For \(K\) defined by \(a_i^Tx\ge b\), let \[\begin{align} F(x) :&= -\sum_{i\in [m]} \ln (a_i^Tx-b_i)\\ H(x) = \nb^2F(x) &= \sum_{i\in [m]} \rc{(a_i^Tx-b_i)^2}a_ia_i^T\\ \ve{v}_x^2 :&= v^TH(x)v\\ \text{Dikin ellipsoid }\mathcal E_x:&=\set{z}{\ve{z-x}_x\le 1}. \end{align}\]

Consider the random variable \(g_x\) given by \[ z = x + \fc{r}{\sqrt n} H(x)^{-\rc 2}g,\quad g\sim N(0,1),\] i.e. it is a Gaussian with covariance matrix \(\fc{r^2}{n}H(x)^{-1}\) centered at \(x\).

Let \(p_x\) be the \(g_x\) with the Metropolis filter applied, \[ p_x(z) = \min\{g_x(z),g_z(x)\}\] (stay at \(x\) with remaining probability).

Theorem and Proof

Define the cross-ratio distance \[\si(x,y) = \fc{|\ol{xy}||\ol{pq}|}{|\ol{px}||\ol{qy}|},\] where \(xy\) hits the boundary of \(K\) at \(p,q\) (\(pxyq\) are in that order). \(\ln (1+\si(x,y))\) is a metric on \(K\).

Theorem 1: Given a reversible random walk in \(K\) with stationary distribution uniform, suppose \(\exists \De>0\) such that for all \(x,y\in K\) with \(\si(x,y)\le \De\), \(\ve{p_x-p_y}_1\le 1-\Om(1)\). Then after \(O(\De^{-2})\), the lazy version of the walk from a warm start is within \(\rc4\) TV distance from the uniform distribution.

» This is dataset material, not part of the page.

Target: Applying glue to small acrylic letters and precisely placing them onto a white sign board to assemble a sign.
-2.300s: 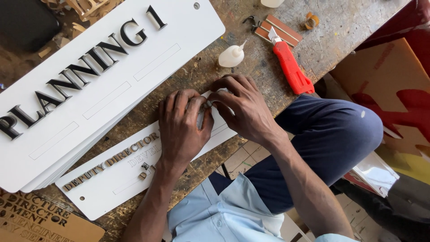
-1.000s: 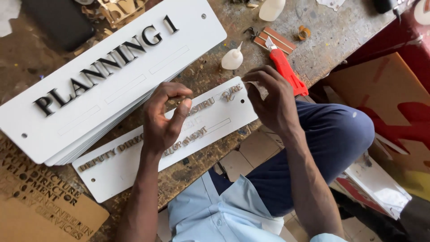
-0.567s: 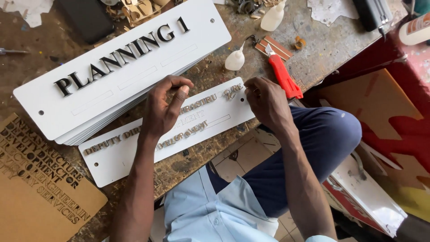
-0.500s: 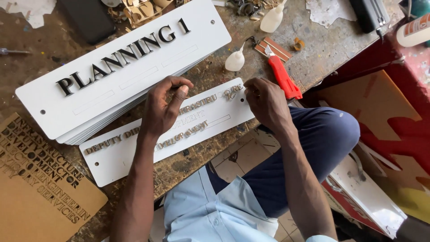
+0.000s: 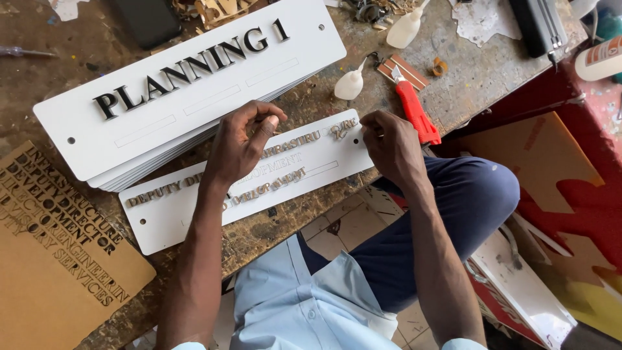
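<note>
Nameplate point(image 5: 304, 170), long and white, lying on workbench point(image 5: 272, 236) edge, part-filled with small cut-out letters. Right hand point(image 5: 391, 144) fingers pinching narrow at letter on plate's 2 o'clock end. Left hand point(image 5: 241, 146) curling narrow near centre; whether holding letter, cannot tell. Risks: letter seating crooked or smearing if fingers are slipping; wrist nudging set letters; plate shifting toward bench edge. Red utility knife point(image 5: 413, 111) lying at 1 o'clock, sign stack point(image 5: 188, 91) at 11.
</note>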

(This is saying something about uniform continuity of \(x\mapsto p_x\). There’s a “smoothing out” effect.)

Proof of main theorem.

  1. Theorem 2: For the Gaussian Dikin walk with \(r\le \fc{\ep}{400}\pa{\ln \pf{200}{\ep}}^{-\fc 32}\), for \(x,y\in K\) with \(\ve{x-y}_x\le \fc{r}{\sqrt n}\), \(\ve{p_x-p_y}\le \ep\).
    • Lemma 3: Let \(r\le 1, c\ge 0, c\le \min\{r,\rc 3\}\), \(x,y\in K\). If \(\ve{x-y}_x\le \fc{c}{\sqrt n}\), then \(\ve{g_x-g_y}_1\le 3c\). (Proof: KL divergence between Gaussians, Pinsker’s inequality.)
    • Lemma 4: Given \(\ep\in [0,\rc 2]\), for \(r\le \fc{\ep}{100}(\ln \fc{50}{\ep})^{-\fc 32}\), we have \(\ve{p_x-g_x}_1\le \ep\). (Proof: Hypercontractivity)
    • Use triangle inequality.
  2. For any polytope \(K\) described using \(m\) inequalities, \(\si(x,y) \ge \rc{\sqrt m}\ve{x-y}_x\).
  3. Use Theorem 1. \(\si(x,y)\le \De\) implies \(\ve{x-y}_x\le De\sqrt m\). Take \(\De =O\prc{\sqrt{mn}}\).